Transcribe the stretch of entries below from the line with "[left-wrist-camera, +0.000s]" through the line with "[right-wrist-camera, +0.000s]", exactly and with both ends included; leave out all other lines.

==== Source material

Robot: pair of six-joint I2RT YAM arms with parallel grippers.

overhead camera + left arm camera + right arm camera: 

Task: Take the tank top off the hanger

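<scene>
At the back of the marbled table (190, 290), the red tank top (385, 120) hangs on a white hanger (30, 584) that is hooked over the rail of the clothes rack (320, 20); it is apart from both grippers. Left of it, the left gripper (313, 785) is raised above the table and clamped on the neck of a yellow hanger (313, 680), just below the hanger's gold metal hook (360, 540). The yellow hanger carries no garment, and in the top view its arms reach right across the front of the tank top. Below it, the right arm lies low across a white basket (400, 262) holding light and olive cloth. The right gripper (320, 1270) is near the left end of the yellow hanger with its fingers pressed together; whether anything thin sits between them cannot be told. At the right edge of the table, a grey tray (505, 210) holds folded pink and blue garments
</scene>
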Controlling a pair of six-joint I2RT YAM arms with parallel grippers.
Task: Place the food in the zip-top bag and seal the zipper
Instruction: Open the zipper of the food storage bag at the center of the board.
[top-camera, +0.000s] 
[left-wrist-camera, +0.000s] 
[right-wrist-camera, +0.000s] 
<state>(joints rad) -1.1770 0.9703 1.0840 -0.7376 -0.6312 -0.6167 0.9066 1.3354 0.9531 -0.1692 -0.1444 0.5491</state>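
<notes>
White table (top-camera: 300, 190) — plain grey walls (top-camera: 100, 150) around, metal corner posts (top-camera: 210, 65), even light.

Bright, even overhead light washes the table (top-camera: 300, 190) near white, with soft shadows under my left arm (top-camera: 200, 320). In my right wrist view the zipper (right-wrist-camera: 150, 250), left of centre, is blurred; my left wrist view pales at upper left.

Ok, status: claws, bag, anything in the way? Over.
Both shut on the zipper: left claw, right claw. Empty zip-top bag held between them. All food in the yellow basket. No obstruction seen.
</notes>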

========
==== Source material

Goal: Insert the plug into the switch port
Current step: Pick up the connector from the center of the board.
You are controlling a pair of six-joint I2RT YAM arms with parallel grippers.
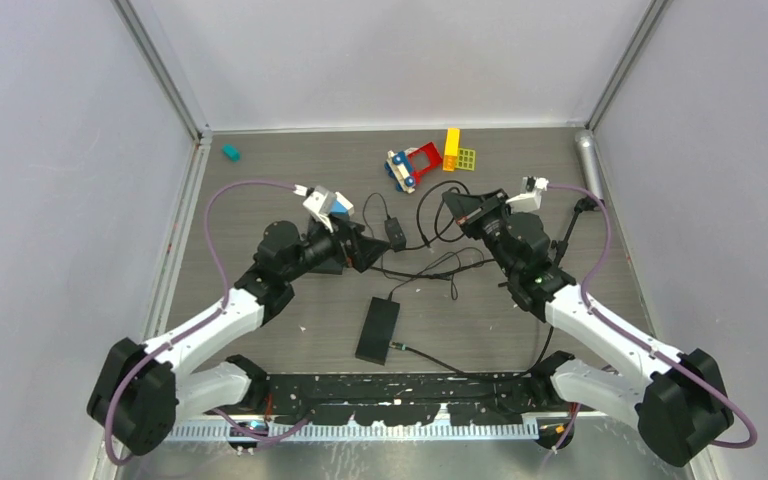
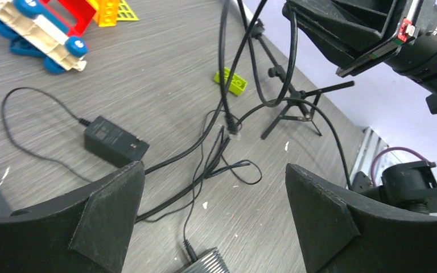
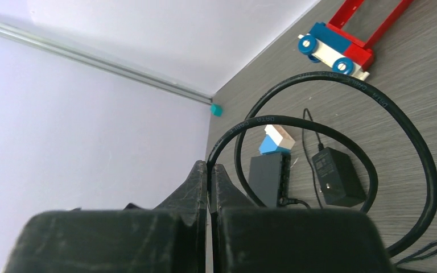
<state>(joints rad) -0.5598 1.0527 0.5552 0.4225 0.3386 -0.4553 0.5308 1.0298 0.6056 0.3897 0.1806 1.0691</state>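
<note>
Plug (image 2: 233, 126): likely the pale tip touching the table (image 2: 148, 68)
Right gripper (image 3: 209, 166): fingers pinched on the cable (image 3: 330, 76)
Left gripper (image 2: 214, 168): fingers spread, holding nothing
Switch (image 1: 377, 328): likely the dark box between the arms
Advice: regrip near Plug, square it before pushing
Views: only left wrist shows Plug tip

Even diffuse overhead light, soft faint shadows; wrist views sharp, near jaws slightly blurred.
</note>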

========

Exercise output ->
[left-wrist-camera, +0.000s] 
[right-wrist-camera, +0.000s] 

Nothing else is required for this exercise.